In Europe, politicians can usefully blame Brussels and Germany as they ram through unpopular measures that could never get passed otherwise. And when push comes to shove, Berlusconi falls on his sword, as does Papandreou, and don’t forget that the Slovakian government voluntarily committed political suicide to pass the EFSF vote.

But in Washington there is no external political force that can give ultimatums, knock heads together, or herd cats. If the US ever drifts to the brink of the abyss, as Italy did last week when 10-year interest rates briefly rose to near 7.5%, there is no “Berlusconi resignation” gambit to pull out of a hat to calm the markets at least temporarily. Governments change only on a glacial and immutable four-year schedule, and even replacing a president in mid-term would accomplish nothing, given the president’s very limited powers over domestic affairs.

If the US ever reaches the brink-of-the-abyss moment, it will go over. There is simply no mechanism to prevent it.

37 Rahul November 12, 2011 at 3:18 pm

….which is true for any country not part of a currency union.

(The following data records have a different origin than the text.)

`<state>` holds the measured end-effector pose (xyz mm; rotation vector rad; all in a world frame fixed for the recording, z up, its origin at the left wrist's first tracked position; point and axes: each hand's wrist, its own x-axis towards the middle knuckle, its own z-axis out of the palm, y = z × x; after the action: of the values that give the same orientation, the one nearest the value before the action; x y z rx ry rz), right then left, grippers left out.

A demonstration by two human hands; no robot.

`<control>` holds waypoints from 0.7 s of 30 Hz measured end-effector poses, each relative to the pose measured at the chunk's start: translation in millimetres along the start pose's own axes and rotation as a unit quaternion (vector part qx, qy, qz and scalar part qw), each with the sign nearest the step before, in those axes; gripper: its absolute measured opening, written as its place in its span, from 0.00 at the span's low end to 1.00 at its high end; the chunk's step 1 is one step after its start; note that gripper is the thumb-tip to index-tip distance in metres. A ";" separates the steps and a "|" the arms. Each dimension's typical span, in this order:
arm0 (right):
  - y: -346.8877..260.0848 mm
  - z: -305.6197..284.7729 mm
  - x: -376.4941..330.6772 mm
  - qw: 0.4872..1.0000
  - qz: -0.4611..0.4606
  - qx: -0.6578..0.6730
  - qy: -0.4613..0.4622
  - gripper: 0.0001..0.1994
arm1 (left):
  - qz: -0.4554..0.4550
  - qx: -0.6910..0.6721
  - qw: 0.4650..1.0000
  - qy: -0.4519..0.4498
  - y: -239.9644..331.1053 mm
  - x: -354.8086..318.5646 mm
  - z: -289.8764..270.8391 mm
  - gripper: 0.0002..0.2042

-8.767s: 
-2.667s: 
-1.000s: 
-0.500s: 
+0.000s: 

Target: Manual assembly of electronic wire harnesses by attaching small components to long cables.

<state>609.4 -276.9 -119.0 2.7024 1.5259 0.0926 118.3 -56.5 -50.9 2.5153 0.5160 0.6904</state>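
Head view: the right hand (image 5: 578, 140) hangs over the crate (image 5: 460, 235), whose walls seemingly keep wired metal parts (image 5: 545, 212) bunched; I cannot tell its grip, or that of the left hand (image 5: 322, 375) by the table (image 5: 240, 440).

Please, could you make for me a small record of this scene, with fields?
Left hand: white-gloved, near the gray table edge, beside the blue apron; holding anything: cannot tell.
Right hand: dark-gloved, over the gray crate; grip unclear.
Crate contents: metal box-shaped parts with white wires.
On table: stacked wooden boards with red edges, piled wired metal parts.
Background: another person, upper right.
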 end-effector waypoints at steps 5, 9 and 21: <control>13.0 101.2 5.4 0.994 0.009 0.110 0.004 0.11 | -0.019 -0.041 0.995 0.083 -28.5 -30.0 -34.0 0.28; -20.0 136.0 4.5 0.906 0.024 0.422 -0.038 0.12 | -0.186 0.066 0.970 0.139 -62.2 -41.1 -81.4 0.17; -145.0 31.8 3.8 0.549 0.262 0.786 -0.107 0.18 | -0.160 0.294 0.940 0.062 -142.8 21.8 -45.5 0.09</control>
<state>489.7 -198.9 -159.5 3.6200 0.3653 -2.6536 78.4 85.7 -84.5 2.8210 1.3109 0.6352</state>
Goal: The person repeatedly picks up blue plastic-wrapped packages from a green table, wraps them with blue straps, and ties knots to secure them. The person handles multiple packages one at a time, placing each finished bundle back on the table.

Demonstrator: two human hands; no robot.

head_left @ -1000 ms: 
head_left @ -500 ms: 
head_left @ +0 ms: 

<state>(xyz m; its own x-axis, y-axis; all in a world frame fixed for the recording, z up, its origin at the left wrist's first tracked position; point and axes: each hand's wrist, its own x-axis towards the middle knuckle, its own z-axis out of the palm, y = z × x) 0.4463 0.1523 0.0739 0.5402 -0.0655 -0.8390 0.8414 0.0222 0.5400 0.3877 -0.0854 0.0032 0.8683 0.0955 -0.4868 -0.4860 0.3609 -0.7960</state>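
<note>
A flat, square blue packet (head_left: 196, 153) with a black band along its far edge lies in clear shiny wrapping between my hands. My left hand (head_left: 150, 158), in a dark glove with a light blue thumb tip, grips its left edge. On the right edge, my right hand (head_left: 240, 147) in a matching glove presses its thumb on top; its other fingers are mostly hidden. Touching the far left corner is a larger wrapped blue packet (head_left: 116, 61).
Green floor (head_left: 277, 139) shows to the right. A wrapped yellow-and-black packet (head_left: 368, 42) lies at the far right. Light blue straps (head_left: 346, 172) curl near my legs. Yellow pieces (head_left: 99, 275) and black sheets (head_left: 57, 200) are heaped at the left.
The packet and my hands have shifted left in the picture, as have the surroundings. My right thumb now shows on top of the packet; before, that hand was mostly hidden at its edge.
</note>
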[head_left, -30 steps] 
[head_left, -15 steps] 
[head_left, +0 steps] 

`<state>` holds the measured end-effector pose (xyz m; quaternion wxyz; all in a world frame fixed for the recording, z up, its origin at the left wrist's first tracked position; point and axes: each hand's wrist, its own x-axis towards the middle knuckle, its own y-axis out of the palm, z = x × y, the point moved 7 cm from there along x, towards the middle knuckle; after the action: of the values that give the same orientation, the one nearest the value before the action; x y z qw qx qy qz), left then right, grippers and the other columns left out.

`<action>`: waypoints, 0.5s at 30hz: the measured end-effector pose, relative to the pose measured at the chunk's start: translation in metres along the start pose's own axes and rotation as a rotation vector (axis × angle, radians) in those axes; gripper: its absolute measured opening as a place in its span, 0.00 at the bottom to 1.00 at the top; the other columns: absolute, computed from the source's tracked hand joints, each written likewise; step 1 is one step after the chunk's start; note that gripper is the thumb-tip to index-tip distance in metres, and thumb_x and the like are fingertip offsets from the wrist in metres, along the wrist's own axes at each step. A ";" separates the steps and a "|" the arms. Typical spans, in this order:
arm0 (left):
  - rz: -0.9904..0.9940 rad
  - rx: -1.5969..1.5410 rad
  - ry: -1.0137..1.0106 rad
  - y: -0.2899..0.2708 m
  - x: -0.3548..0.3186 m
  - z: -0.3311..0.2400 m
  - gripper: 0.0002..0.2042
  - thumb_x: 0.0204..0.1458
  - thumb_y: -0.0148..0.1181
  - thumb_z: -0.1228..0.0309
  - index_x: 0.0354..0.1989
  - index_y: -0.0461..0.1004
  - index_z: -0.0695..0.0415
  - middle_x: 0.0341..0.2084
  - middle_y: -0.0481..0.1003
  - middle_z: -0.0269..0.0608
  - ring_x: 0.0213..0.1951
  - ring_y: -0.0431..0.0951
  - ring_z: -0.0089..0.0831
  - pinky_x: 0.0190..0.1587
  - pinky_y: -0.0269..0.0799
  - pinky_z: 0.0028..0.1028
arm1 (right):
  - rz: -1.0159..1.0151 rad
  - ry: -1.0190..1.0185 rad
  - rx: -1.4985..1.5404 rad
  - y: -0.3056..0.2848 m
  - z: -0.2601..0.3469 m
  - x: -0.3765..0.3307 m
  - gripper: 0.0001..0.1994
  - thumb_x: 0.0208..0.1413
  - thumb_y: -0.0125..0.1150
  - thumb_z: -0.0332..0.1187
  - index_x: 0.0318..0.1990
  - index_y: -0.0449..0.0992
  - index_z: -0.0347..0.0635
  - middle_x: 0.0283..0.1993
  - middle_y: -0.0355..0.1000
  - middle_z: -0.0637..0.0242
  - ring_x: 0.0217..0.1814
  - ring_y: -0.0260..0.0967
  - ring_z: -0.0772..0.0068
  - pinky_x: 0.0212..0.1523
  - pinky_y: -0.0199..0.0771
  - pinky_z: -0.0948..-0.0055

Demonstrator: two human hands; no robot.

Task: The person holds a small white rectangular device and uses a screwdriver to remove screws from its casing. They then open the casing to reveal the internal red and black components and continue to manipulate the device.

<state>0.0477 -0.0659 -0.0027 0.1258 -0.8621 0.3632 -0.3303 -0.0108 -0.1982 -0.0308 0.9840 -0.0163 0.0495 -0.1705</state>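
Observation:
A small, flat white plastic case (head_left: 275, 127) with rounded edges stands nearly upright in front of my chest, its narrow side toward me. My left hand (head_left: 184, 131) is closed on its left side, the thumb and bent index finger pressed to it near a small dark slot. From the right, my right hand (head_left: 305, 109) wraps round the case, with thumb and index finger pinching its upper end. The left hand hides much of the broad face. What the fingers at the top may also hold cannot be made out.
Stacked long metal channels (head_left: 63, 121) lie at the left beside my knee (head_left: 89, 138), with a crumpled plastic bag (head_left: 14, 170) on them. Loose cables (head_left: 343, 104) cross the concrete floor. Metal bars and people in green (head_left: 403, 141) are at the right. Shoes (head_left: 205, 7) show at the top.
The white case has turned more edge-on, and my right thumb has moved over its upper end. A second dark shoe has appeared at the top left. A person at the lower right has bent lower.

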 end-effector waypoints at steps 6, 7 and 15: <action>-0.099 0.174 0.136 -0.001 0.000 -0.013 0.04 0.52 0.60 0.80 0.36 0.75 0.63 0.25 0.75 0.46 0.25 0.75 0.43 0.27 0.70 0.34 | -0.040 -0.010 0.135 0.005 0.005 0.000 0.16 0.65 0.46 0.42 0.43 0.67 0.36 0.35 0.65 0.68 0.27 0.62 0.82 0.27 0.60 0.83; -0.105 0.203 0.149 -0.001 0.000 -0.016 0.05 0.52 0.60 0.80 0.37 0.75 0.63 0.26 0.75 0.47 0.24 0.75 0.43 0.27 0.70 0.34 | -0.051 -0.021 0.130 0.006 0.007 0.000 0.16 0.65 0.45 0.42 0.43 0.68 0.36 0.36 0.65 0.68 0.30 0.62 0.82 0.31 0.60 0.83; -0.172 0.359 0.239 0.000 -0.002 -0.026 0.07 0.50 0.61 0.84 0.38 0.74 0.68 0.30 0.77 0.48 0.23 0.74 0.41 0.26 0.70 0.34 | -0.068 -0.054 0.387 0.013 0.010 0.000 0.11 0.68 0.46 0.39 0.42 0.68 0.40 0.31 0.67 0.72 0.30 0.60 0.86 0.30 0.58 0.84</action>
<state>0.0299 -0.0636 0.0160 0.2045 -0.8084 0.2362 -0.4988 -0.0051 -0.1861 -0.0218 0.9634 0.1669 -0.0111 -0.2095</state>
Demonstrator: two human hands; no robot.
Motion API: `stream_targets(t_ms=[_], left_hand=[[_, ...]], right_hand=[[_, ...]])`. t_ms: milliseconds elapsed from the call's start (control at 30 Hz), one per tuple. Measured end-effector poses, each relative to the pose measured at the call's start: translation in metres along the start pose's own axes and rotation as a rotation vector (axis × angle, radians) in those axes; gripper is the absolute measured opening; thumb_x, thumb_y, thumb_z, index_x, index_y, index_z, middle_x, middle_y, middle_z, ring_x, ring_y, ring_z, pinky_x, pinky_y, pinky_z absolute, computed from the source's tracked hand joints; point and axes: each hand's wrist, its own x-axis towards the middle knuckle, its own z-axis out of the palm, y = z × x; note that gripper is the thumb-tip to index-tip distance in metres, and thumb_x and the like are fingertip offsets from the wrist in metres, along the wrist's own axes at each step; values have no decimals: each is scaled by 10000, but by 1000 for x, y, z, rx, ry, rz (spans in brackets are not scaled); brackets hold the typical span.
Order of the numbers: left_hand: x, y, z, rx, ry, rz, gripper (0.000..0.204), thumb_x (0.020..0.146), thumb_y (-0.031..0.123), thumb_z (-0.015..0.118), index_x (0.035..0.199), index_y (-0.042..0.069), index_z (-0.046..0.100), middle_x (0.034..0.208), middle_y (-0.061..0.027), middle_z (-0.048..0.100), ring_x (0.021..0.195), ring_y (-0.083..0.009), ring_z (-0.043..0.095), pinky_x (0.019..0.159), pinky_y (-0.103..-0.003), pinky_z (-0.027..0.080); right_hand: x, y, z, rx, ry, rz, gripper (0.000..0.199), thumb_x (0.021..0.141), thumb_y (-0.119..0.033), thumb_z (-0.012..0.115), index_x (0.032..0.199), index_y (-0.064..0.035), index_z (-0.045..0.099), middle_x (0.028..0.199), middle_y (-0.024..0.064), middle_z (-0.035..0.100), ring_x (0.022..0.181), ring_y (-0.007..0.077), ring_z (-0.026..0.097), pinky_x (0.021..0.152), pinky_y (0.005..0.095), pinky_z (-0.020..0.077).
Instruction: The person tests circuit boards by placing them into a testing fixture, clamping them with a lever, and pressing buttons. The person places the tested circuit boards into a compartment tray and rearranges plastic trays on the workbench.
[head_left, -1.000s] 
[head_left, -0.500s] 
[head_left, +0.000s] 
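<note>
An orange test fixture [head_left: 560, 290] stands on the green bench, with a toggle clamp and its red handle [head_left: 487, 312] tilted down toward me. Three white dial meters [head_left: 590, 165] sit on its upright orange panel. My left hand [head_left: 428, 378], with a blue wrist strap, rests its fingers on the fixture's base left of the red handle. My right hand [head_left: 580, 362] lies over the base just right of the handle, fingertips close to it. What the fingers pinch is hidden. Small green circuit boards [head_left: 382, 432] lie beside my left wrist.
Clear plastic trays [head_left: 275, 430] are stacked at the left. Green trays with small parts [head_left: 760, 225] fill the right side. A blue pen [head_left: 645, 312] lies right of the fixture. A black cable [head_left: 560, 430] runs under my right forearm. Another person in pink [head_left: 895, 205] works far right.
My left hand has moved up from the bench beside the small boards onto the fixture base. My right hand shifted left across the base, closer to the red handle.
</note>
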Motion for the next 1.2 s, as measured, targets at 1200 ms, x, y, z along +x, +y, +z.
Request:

38 Matt November 12, 2011 at 3:53 pm

I’ve put out a paper that discusses a lot of these issues, particularly: “6. International coordination doesn’t work very well unless the interests of the various countries are aligned in the first place. If this is what becomes of the EU, what is our chance to save the world’s fish stocks? Protect against global environmental problems? etc. The EU, and the eurozone, is designed for vague statements of consensus that, when faced with real problems, don’t get the job done.”

Avaliable here: http://papers.ssrn.com/sol3/papers.cfm?abstract_id=1780591

39 Master of None November 14, 2011 at 9:31 am

“4. Don’t borrow in someone else’s currency.”

Is the corollary to that statement “don’t invest is someone else’s currency”?

40 Floccina November 14, 2011 at 11:41 am

That is why in my mind the best hope for fish stocks is fish farming. The other alternative is dividing up the oceans by country. Each country can then target maximum substitutable yields in their own territory which is in teh interest of all who fish there.